DB renumbering can get confusing, as preserved locos tend to be restored to their pre-1968 classification and number. This site, which allows entry of any number carried through DRG, DB and DR times (minus check digits) is very useful: http://www.beitraege...d_datenbank.php.
Both 012 061-8 (as 01 1061) and 012 075-8 (as 01 1075) have survived. The former has been at the Deutsche Dampflokmuseum, Neuenmarkt-Wirsberg, since being sold in 1975. Here it is, inside the roundhouse, in 2002.
1075 is part of the collection of the Stoom Stichting Nederland, Rotterdam. Visiting while open to the public in 2001 (but not an operating day), conditions were cramped even for the widest lens (24mm or 20mm?) I had with me.
In response to John (Allegheny1600), I did see some West German steam in the 1970s, but I never visited any of the places that became hotspots for enthusiasts (except afterwards). The steam I saw was in the course of making two family package holidays in Czechoslovakia from passing trains while travelling through West Germany en route. At the time of the first, in 1973, there was quite a lot of steam spread along the route (mainly class 50s), not always photographable - particularly with the Kodak Instamatic I had at the time. (Like Trev52A I was also shooting in square format - but there the similarity ends!)

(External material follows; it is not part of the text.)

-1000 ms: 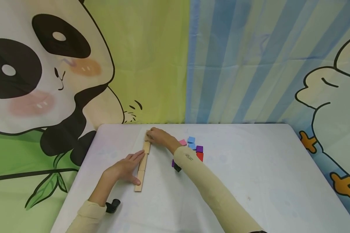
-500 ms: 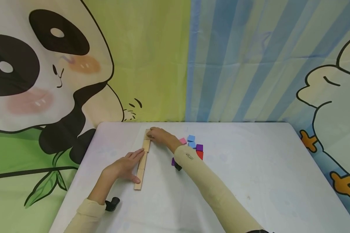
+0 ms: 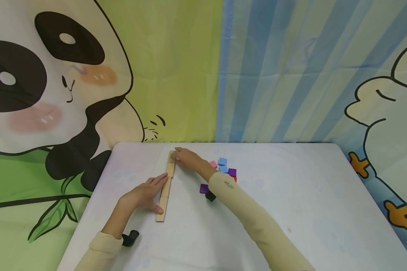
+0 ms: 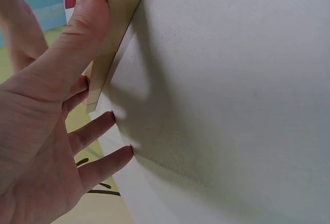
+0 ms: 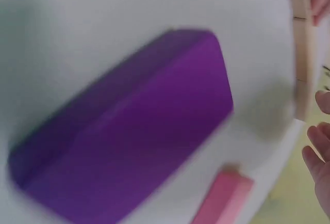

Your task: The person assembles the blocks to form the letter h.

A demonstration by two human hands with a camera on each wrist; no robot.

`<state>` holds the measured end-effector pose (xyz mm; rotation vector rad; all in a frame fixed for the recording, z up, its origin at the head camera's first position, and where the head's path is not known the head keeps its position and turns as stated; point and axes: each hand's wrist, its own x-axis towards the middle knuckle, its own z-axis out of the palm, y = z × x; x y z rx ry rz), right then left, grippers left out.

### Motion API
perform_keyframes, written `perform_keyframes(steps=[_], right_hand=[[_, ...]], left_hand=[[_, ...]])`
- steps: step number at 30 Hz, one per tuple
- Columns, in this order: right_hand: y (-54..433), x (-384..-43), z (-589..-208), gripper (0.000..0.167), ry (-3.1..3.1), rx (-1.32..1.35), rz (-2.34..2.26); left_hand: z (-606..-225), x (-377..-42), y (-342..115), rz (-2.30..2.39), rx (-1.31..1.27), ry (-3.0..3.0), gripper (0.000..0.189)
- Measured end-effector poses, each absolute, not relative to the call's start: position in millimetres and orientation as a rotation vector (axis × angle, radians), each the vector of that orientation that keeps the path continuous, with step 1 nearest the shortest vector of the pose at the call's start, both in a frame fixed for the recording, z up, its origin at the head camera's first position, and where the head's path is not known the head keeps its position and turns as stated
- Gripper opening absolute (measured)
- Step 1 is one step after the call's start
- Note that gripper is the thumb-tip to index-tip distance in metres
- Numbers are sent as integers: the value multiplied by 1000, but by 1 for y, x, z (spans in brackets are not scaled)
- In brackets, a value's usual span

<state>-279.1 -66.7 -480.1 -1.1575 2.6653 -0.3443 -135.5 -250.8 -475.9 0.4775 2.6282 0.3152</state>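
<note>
Several plain wooden blocks (image 3: 165, 191) lie end to end in a row running away from me on the white table. My left hand (image 3: 146, 194) is spread along the row's left side; its thumb rests on the nearest block and a fingertip touches farther up. In the left wrist view the thumb lies against the wood (image 4: 121, 15), the other fingers straight and apart. At the far end, my right hand (image 3: 190, 159) is just right of the last block (image 3: 172, 156). The right wrist view shows its fingers (image 5: 317, 141) loosely extended, apart from the row, holding nothing.
Right of the row lies a loose cluster of coloured blocks: pink (image 3: 213, 164), light blue (image 3: 222, 162), purple (image 3: 204, 189), black (image 3: 210, 196) and red (image 3: 235, 179). My right forearm (image 3: 244, 210) crosses beside them and partly covers the red one. A patterned curtain (image 3: 274, 75) hangs behind the table.
My right hand has drawn slightly right off the far block, which shows more now. The right forearm has shifted right, uncovering more of the purple and black blocks. My left hand has stayed put.
</note>
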Motion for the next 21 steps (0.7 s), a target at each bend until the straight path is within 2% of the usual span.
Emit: perform_keyframes(steps=[4,9,16,21], right_hand=[[-38,-272,-465,43,2632,-1191,-417],[8,-250,-451,42,2594,-1303,-573],[77,-201,-465,40,2502,-1263,-796],[104,-178,-477,40,2519,-1184,-788]], left_hand=[[-477,-137,-249,308,477,2629,122],[-478,-136,-249,286,466,2638,123],[-481,-135,-250,320,526,2647,121],[-477,-134,-251,334,523,2641,120]])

Two years later, I was now equipped with a 35mm SLR, but the level of steam activity had declined severely. From memory, the only decent sighting was of an 052 awaiting departure on a freight approaching Schirnding (the frontier station with Czechoslovakia) - and I wasn't ready with my camera as we passed it. My last encounter with real steam in West German was on the return leg, when a light 023 passed on an adjacent track whilst we were stopped at Saarbrücken around midnight.